[About this task] Please restate each line of the data below exactly. Omit all images.

[Dataset extract]
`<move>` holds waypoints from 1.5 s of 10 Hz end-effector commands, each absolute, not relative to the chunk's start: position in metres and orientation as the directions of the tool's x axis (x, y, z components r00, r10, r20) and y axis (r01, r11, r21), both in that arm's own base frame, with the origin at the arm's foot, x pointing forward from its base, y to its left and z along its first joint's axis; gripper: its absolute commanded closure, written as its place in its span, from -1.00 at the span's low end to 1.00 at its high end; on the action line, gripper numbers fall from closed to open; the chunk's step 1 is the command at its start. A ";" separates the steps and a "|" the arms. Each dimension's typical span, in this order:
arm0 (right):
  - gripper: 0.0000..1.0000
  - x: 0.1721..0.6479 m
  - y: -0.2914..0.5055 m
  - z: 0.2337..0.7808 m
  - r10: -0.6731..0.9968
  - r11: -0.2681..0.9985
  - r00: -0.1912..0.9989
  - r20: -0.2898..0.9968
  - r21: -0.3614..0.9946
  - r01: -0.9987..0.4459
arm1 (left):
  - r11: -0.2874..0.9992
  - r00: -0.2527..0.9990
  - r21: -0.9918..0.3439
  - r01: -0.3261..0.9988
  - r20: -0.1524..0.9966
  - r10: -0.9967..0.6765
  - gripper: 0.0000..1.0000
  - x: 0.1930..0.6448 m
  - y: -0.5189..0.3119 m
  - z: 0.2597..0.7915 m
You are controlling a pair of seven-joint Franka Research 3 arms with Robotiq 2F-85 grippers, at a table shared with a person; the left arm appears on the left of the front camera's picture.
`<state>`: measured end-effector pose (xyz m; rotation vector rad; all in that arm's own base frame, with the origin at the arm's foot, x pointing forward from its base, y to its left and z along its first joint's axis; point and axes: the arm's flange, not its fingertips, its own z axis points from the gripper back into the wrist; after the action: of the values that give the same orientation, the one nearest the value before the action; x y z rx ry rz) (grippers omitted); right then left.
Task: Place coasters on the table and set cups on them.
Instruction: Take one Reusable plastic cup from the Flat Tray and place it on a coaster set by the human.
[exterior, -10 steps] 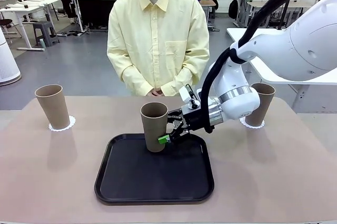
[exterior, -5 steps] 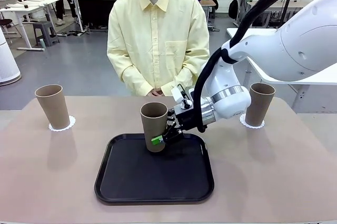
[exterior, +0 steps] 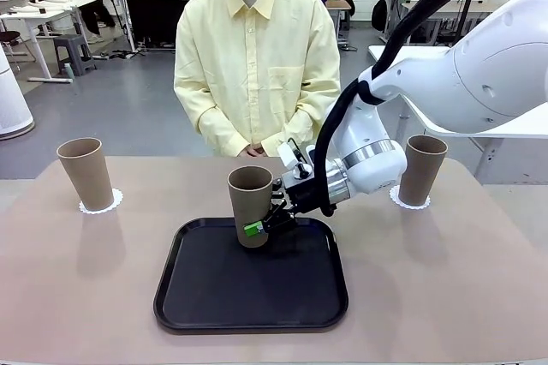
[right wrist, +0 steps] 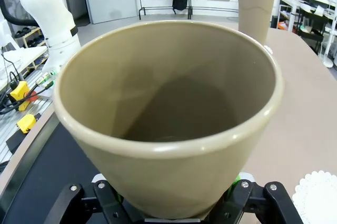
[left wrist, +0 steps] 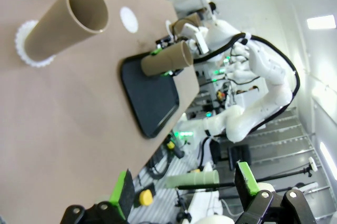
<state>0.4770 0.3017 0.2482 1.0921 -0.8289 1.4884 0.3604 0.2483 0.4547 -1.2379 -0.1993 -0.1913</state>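
Three cups show from the front: the right gripper point(exterior: 259, 227) clamps the middle cup point(exterior: 250, 206) on the black tray point(exterior: 251, 284), the others on coasters either side. Left wrist: left gripper point(left wrist: 184, 190) gapes, holding nothing, coaster point(left wrist: 128, 19) far ahead. Right wrist: cup point(right wrist: 168, 113) between its fingers.

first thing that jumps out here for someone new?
The right gripper, shut on the middle cup, which stands at the far edge of the black tray in the table's centre. Next, the two other cups already on coasters: the left cup and the right cup near the table's far corners. A person in a pale yellow shirt stands at the far side, hands clasped.
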 end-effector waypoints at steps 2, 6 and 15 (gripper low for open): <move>0.46 0.480 0.301 0.254 0.334 -0.188 0.013 0.943 0.080 -0.979 | 0.314 0.968 -0.917 0.246 0.248 -0.031 -1.00 0.360 0.249 0.457; 0.46 0.471 0.301 0.328 0.328 -0.150 0.047 0.943 0.101 -0.983 | 0.314 0.968 -0.917 0.246 0.248 -0.031 -1.00 0.360 0.249 0.457; 0.46 0.607 0.313 0.351 0.353 -0.023 0.113 0.929 0.129 -0.991 | 0.314 0.968 -0.917 0.246 0.248 -0.031 -1.00 0.360 0.249 0.457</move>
<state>0.5892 0.3055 0.3480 1.0450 -0.8517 1.3088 0.3602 0.2486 0.4546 -1.2378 -0.1996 -0.1904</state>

[Solution]
`<move>` holds waypoints from 1.5 s of 10 Hz end-effector commands, each absolute, not relative to the chunk's start: position in metres and orientation as the directions of the tool's x axis (x, y, z components r00, r10, r20) and y axis (r01, r11, r21), both in that arm's own base frame, with the origin at the arm's foot, x pointing forward from its base, y to its left and z along its first joint's axis; gripper: its absolute commanded closure, written as its place in its span, from -1.00 at the span's low end to 1.00 at its high end; on the action line, gripper numbers fall from closed to open; the chunk's step 1 is the command at its start. A ";" separates the steps and a "|" the arms. Each dimension's typical span, in this order:
arm0 (right):
  - gripper: 0.0000..1.0000
  - x: 0.1721..0.6479 m
  - y: -0.2914..0.5055 m
  - z: 0.2337..0.7808 m
  - r10: -0.6731..0.9968
  - r11: -0.2681..0.9985
  - r00: -0.1912..0.9989
  - r20: -0.2898..0.9968
  - r21: -0.3614..0.9946
  - r01: -0.9987..0.4459
arm1 (left):
  - r11: -0.2874..0.9992
  - r00: -0.2527..0.9990
  - r21: -0.9918..0.3439
  - r01: -0.3261..0.9988
  - r20: -0.1524..0.9966
  - r10: -0.9967..0.6765
  - gripper: 0.0000..1.0000
  - x: 0.1930..0.6448 m
  - y: -0.5189..0.3119 m
  - z: 0.2597..0.7915 m
You are controlling a pair of seven-joint Franka Research 3 arms with Robotiq 2F-85 grippers, at a table shared with a person; the left arm appears on the left of the front camera's picture.
`<state>`: measured end-effector pose (xyz m; rotation vector rad; all in that arm's own base frame, with the origin at the arm's foot, x pointing forward from its base, y to its left and z along its first joint's axis; point and axes: the arm's flange, not its fingertips, its own z axis points from the gripper back into the wrist; after the action: of the values that give the same orientation, the one nearest the value before the action; x y z rx ry rz) (grippers omitted); right then left.
Task: Place coasters on the table and set cups on them.
Instruction: Take one Reusable plastic cup from the Flat Tray and place it on a coaster set by the human.
[exterior, -10 steps] 
[exterior, -5 steps] 
[exterior, +0 steps] 
[right wrist, +0 steps] 
[left wrist, +0 steps] 
<state>0.4770 0.3017 0.2482 1.0921 -0.8289 1.4884 0.3604 0.2483 0.4547 -1.2379 -0.1993 -0.1913</state>
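Three cups show from the front: the right gripper point(exterior: 259, 227) clamps the middle cup point(exterior: 250, 206) on the black tray point(exterior: 251, 284), the others on coasters either side. Left wrist: left gripper point(left wrist: 184, 190) gapes, holding nothing, coaster point(left wrist: 128, 19) far ahead. Right wrist: cup point(right wrist: 168, 113) between its fingers.

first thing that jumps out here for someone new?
The right gripper, shut on the middle cup, which stands at the far edge of the black tray in the table's centre. Next, the two other cups already on coasters: the left cup and the right cup near the table's far corners. A person in a pale yellow shirt stands at the far side, hands clasped.
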 end-effector waypoints at steps 2, 6 and 15 (gripper low for open): <move>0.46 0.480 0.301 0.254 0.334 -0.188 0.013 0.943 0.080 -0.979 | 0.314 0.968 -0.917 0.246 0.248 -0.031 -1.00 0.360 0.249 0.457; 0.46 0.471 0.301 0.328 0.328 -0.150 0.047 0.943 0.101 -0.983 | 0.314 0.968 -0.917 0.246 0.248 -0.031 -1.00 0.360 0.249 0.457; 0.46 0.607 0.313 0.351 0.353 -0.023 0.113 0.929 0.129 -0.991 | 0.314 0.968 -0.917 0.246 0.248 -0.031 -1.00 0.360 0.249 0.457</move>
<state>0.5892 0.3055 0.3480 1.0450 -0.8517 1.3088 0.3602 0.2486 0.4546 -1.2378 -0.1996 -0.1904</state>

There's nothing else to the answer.